Padło też kilka gorzkich słów dotyczących działania polskiej dyplomacji ws. kryzysu związanego z kwestią praworządności w naszym kraju. Czaputowicz jest zdania, że trzeba szukać kompromisu w tej sprawie. – Nie mam wglądu w dyplomację, ale uważam, że nie ma polskiej dyplomacji w tym wszystkim – ocenił.

– Nie wypowiada się minister spraw zagranicznych. Nie wiem, co robią ambasadorowie -dodał. Czaputowicz uważa, że to zły pomysł, aby dyplomacją w sprawach UE de facto zajmowała się Kancelaria Premiera. – Tam nie ma wiedzy dotyczącej instrumentów dyplomatycznych.

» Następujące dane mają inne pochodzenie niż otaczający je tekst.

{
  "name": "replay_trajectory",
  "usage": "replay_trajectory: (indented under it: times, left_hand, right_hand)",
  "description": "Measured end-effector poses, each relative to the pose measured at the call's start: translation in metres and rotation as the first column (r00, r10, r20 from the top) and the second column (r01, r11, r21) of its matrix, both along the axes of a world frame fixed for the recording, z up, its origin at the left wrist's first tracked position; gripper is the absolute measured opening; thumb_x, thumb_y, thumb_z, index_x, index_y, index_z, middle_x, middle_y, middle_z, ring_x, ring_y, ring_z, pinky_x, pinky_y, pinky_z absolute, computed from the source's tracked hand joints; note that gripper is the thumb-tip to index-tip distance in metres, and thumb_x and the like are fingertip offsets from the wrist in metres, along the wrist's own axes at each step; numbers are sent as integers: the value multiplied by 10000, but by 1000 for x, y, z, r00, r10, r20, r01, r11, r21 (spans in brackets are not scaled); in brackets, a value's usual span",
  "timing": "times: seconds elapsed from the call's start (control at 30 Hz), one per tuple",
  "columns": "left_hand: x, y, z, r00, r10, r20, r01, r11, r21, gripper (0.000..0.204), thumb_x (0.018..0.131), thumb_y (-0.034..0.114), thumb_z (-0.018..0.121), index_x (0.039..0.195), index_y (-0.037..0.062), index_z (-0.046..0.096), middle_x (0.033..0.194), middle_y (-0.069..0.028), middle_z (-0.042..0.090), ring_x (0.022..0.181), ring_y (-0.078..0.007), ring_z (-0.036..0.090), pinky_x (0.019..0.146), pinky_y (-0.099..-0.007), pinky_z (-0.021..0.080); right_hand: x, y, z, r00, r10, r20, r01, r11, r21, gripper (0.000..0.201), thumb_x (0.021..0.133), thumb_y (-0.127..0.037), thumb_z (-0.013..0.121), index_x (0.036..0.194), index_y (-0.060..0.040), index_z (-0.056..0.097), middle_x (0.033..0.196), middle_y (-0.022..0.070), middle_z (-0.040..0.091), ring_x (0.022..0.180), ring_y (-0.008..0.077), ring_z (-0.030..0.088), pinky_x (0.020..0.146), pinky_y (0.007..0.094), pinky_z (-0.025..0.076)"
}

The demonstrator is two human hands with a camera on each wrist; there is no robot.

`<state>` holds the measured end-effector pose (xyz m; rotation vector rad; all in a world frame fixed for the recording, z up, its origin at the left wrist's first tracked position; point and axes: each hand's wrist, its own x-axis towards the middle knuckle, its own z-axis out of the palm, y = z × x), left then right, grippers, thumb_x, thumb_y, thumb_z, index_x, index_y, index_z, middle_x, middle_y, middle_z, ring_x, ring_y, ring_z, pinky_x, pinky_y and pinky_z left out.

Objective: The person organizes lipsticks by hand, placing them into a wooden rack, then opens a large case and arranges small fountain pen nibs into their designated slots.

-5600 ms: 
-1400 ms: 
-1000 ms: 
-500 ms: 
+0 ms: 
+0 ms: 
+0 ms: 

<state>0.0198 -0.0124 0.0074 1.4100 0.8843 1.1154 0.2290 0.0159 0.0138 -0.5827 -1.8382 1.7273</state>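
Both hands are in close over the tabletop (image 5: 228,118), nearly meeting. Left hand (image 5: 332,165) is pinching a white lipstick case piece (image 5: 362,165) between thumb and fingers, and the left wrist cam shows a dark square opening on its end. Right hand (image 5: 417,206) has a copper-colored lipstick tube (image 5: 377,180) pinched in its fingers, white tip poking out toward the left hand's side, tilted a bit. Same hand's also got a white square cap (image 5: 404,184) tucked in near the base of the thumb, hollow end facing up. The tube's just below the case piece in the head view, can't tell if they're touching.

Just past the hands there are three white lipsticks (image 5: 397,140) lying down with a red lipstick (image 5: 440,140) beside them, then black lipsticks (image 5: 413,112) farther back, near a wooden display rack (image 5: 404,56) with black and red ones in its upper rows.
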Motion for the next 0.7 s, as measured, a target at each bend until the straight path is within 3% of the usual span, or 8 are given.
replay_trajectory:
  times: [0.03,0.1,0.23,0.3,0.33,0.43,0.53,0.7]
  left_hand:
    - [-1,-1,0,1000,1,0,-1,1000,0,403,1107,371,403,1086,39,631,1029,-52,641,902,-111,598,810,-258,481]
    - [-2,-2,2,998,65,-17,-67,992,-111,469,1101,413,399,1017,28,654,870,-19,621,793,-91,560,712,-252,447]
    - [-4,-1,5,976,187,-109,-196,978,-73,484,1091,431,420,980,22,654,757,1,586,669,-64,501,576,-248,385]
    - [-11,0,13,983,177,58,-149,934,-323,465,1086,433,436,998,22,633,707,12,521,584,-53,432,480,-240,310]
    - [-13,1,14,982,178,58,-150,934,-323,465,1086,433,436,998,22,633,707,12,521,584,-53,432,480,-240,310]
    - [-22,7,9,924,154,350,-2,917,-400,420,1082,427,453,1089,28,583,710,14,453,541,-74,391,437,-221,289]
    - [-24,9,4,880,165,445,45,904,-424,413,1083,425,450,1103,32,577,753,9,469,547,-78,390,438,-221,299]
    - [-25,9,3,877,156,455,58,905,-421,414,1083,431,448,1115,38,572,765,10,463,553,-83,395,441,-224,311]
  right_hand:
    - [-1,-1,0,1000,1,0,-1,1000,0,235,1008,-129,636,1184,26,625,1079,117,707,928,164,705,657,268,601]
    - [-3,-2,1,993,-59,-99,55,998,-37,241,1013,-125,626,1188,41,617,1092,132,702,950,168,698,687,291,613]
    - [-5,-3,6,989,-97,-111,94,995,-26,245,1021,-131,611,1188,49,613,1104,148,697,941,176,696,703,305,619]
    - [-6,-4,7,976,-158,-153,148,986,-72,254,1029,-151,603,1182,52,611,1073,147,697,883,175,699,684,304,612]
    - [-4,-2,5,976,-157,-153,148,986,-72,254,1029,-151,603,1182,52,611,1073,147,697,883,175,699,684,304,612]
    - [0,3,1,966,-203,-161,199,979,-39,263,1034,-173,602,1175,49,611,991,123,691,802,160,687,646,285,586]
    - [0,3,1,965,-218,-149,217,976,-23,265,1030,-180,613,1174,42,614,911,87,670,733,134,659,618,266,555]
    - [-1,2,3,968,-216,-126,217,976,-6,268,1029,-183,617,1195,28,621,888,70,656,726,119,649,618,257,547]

Tego, jak należy je zastosować w takiej sytuacji – tłumaczył.

Dodajmy jeszcze w nawiązaniu do Odry, że na razie nie jest jasne, kto odpowiada za zatrucie rzeki. Policja dostaje wiele zgłoszeń w tej sprawie. Jak informowaliśmy w naTemat, komendant główny policji wyznaczył nagrodę w wysokości miliona złotych za wskazanie osoby odpowiedzialnej za zanieczyszczenie Odry lub posiadającej istotne informacje, które pomogą ustalić winnych.

Policja cały czas próbuje ustalić, kto zatruł Odrę

Do tej pory funkcjonariusze odnotowali 72 zgłoszenia, dotyczące potencjalnych sprawców skażenia Odry. Wszystkie są weryfikowane – poinformowali policjanci na Twitterze.

"Informacje można przekazywać, dzwoniąc m.in. pod numer tel. 600940690 utworzony specjalnie w związku z prowadzonymi czynnościami i wyznaczeniem nagrody" – przekazała policja na Twitterze. Można również kontaktować się z każdą jednostką w kraju. "Gwarantujemy anonimowość" – zapewnili policjanci.

Dodajmy, że strona polska w końcu podjęła też oficjalną współpracę z Niemcami, którzy wcześniej zarzucali przedstawicielom naszego rządu opieszałość. Skala katastrofy na Odrze jest bowiem ogromna.